At the other extreme, areas that are cold much of the time, such as the Arctic, are unable to support much plant life. Life on the tundra is much the same as that in an arid desert. Varying conditions mean that organisms can only thrive in certain seasons and many, including primary producers, exist in a dormant stage for part of the year. Lichens and mosses are the most common primary producers of the tundra.
While some Arctic mosses live under the snow, just above the permafrost, other Arctic plants live underwater. The melting of sea ice in the spring along with the increased availability of sunlight triggers algae production in the Arctic region. Areas with higher nitrate concentrations demonstrate higher productivity. This phytoplankton blooms under the ice, and as the ice level thins and reaches its yearly minimum, the ice algae production slows. This tends to coincide with the movement of the algae into the ocean as the bottom ice level melts. Production increases correspond to periods of ice thickening increases in the fall, while there is still significant sunlight. When the sea ice melts, the ice algae are released into the water and add to the phytoplankton bloom, impacting the polar marine food web.
This changing pattern of sea ice growth and melt, along with a sufficient nutrient supply, appears to be necessary to the production of ice algae. Changing conditions such as an earlier or faster ice melt may reduce the levels of ice algae, and a change in the timing of the algae release could impact the survival of consumers.
Harmful Algal Blooms
Algal blooms can occur in almost any body of water. Some may discolor the water, have a foul odor or make the water or fish taste bad, but not be toxic. However, it is impossible to tell the safety of an algal bloom from looking at it. Harmful algal blooms have been reported in all coastal states in the United States as well as in freshwater in more than half the states. They also occur in brackish waters. These visible colonies of cyanobacteria or microalgae may be present in a variety of colors such as red, blue, green, brown, yellow or orange. A harmful algal bloom is fast-growing and affects animal, human and environmental health.
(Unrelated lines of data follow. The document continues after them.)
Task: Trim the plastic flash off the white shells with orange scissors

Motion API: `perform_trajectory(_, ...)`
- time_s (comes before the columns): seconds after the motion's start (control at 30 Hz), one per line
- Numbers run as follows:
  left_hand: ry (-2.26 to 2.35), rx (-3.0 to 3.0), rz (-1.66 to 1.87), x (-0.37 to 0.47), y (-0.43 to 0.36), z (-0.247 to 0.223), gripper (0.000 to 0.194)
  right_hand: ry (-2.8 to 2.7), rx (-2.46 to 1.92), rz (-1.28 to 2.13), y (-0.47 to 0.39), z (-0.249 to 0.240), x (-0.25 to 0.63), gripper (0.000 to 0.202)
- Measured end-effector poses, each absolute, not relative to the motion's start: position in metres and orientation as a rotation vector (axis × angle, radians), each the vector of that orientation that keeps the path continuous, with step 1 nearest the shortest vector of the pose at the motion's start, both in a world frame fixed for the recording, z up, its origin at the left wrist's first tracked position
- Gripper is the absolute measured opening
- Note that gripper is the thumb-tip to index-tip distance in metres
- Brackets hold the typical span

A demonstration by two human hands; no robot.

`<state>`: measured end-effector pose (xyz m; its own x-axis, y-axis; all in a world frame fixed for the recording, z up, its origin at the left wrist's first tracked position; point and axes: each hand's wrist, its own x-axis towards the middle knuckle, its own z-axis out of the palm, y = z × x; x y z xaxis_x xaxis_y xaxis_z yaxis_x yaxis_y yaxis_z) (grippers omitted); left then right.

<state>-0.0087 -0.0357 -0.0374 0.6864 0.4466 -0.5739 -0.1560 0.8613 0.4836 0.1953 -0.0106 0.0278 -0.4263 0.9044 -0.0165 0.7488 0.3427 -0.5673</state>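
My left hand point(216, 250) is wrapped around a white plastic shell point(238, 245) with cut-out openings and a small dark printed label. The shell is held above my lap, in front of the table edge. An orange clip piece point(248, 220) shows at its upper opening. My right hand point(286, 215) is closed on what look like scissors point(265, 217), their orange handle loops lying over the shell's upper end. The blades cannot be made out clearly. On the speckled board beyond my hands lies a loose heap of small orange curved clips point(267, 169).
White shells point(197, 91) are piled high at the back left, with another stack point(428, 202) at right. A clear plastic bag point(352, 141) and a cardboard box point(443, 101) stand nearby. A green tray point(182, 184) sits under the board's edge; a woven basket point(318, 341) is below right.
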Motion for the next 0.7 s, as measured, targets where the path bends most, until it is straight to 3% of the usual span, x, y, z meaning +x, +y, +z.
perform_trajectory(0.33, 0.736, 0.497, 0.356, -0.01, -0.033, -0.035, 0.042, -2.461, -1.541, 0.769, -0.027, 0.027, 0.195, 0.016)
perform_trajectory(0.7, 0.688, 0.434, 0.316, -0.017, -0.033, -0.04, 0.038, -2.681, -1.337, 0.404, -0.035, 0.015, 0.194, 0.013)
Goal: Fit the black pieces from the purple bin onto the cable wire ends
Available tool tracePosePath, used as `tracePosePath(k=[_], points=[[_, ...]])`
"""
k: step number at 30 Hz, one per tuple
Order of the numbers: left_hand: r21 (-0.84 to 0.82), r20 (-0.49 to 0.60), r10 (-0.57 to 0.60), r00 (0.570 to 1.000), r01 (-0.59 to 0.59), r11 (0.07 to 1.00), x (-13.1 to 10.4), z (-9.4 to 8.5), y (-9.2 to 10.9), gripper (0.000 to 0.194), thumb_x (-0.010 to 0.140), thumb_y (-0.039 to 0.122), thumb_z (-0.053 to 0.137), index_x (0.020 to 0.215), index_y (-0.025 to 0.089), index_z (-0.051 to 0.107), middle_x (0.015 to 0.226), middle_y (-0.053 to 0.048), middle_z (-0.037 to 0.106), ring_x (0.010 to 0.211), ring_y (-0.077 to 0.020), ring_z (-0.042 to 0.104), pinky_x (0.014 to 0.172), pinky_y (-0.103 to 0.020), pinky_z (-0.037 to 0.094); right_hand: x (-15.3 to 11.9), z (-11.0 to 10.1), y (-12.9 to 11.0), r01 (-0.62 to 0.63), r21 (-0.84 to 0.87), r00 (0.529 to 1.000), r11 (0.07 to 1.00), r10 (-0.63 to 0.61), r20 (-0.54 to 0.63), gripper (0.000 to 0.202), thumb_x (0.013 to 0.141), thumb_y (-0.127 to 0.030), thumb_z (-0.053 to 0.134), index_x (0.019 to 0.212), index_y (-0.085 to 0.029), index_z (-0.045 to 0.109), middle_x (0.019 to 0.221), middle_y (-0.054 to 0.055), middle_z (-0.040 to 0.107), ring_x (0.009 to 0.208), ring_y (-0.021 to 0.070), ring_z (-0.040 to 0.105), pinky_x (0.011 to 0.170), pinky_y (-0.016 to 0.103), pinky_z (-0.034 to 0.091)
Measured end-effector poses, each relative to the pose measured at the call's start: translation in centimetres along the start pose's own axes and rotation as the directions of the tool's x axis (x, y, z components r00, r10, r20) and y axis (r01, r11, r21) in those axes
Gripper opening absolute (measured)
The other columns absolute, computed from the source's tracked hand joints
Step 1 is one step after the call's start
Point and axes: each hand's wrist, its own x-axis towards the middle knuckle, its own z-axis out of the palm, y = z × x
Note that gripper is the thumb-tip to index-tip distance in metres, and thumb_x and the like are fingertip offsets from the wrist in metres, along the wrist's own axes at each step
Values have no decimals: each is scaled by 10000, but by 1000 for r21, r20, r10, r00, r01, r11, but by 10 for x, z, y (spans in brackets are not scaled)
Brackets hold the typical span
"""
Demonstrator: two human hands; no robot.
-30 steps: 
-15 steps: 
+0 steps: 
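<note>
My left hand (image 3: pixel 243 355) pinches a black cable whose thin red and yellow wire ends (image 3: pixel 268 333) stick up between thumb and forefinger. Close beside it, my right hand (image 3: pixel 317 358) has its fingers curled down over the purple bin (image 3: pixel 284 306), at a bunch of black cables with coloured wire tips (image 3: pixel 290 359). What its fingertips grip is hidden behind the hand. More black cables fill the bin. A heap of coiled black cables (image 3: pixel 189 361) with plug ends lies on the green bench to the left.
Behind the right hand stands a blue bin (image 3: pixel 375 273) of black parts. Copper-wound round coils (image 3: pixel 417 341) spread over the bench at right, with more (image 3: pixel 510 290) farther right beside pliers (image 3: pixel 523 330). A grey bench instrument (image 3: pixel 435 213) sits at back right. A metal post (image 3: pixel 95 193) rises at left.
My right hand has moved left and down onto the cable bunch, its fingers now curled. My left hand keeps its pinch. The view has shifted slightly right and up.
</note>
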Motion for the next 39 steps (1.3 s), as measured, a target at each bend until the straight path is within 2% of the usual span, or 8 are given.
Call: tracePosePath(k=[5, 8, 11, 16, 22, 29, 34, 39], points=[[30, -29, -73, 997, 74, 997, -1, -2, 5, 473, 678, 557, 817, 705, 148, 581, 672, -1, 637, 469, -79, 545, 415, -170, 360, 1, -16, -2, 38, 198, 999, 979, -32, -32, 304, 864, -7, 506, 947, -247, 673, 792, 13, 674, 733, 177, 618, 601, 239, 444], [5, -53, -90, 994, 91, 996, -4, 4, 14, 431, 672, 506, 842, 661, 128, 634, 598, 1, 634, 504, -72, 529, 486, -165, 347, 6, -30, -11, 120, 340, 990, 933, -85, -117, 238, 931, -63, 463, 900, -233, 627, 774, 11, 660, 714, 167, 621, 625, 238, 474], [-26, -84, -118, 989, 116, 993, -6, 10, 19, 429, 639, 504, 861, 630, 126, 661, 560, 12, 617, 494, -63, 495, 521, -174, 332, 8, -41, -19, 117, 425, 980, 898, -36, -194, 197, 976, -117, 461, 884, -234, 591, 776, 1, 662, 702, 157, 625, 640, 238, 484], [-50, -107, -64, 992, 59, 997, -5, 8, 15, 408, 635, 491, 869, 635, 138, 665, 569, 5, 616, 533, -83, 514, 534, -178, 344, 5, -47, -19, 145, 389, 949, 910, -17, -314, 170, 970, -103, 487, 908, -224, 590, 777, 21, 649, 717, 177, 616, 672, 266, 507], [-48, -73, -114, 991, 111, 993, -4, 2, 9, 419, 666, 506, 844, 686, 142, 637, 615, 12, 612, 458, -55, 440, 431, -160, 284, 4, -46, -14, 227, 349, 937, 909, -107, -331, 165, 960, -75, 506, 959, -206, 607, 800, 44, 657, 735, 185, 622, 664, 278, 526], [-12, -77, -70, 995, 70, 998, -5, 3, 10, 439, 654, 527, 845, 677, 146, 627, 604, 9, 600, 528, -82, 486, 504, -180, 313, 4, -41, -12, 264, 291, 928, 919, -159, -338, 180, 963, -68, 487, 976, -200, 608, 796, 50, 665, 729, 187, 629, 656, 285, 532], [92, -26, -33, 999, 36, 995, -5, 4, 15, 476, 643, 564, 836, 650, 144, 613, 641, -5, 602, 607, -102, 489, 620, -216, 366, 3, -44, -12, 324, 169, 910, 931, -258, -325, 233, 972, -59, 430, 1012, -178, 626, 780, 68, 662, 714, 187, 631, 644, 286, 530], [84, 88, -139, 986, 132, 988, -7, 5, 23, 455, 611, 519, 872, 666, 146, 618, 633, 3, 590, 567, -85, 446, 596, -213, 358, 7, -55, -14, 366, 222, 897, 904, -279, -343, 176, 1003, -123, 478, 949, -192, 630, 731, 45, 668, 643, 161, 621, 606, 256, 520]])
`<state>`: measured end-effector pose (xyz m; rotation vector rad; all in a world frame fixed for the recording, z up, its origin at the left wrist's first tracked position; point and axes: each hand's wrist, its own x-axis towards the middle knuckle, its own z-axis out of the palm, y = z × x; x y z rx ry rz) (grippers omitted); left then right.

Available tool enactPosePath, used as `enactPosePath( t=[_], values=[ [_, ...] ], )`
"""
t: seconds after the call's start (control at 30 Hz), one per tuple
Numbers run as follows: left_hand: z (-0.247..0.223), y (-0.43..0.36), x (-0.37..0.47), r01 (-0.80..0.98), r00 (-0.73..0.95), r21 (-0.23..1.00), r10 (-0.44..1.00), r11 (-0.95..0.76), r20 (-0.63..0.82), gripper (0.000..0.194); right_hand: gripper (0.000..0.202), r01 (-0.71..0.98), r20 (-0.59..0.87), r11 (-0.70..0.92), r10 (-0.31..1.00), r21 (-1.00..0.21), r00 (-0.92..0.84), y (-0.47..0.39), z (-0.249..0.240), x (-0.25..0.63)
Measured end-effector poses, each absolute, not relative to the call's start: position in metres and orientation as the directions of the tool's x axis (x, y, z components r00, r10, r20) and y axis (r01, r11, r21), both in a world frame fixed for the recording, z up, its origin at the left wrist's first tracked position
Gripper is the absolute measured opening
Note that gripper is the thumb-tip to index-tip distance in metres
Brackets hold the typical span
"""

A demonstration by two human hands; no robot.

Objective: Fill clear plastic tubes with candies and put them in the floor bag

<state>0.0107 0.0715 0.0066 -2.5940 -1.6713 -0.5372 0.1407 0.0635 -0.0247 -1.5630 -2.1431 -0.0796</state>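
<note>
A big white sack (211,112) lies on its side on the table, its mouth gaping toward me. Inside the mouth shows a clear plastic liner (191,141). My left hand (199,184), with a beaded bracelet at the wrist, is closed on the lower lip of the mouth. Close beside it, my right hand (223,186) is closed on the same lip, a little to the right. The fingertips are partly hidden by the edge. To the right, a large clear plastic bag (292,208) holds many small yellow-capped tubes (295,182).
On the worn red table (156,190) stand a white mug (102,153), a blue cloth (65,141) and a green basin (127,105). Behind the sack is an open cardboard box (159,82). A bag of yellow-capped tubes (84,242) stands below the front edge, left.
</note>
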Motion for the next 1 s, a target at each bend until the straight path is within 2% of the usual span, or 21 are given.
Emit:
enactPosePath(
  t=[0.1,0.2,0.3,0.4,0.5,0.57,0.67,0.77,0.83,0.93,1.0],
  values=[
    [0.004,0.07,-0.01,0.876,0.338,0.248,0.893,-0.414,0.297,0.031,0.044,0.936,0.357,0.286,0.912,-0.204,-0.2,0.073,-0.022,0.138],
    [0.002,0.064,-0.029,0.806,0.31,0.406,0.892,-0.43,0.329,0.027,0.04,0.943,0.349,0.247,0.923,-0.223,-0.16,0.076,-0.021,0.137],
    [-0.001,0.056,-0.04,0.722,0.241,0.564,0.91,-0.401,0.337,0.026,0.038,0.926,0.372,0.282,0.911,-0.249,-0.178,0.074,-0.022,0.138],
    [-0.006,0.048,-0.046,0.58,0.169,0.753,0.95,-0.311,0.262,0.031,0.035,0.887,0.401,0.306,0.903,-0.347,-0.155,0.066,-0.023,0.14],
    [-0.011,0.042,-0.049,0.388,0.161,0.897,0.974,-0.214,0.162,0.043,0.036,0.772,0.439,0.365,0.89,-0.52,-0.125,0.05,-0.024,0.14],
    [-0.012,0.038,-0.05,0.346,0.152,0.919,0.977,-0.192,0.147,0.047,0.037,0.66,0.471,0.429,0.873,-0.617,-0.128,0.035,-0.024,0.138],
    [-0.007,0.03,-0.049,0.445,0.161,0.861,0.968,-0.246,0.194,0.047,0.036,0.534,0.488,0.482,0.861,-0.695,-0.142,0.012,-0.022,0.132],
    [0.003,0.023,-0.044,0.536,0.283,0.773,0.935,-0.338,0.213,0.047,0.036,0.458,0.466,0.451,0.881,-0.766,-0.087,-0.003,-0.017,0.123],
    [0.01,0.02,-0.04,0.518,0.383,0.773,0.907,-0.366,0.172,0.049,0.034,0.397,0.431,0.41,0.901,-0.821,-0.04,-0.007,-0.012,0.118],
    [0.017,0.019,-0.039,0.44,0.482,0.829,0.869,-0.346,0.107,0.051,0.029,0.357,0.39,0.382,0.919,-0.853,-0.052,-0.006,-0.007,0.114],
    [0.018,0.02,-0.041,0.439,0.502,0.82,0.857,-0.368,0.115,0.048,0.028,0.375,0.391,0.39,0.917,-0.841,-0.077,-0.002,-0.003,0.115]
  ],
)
It may produce toxins that can poison any living thing that comes in contact with it, or it may contaminate aquatic life and cause illness when a person or animal eats the infected organism. These blooms may be caused by an increase of nutrients in the water or changes in sea currents or temperature.
Although few species of phytoplankton produce these toxins, even beneficial phytoplankton can be damaging. When these micro-organisms multiply too quickly, creating a dense mat on the water's surface, the resulting overpopulation can cause hypoxia or low levels of oxygen in the water, which disrupts the ecosystem. So-called “brown tides,” while not toxic, can cover large areas of the water’s surface, preventing sunlight from reaching below and subsequently killing off those plants and the organisms that depend on them for life.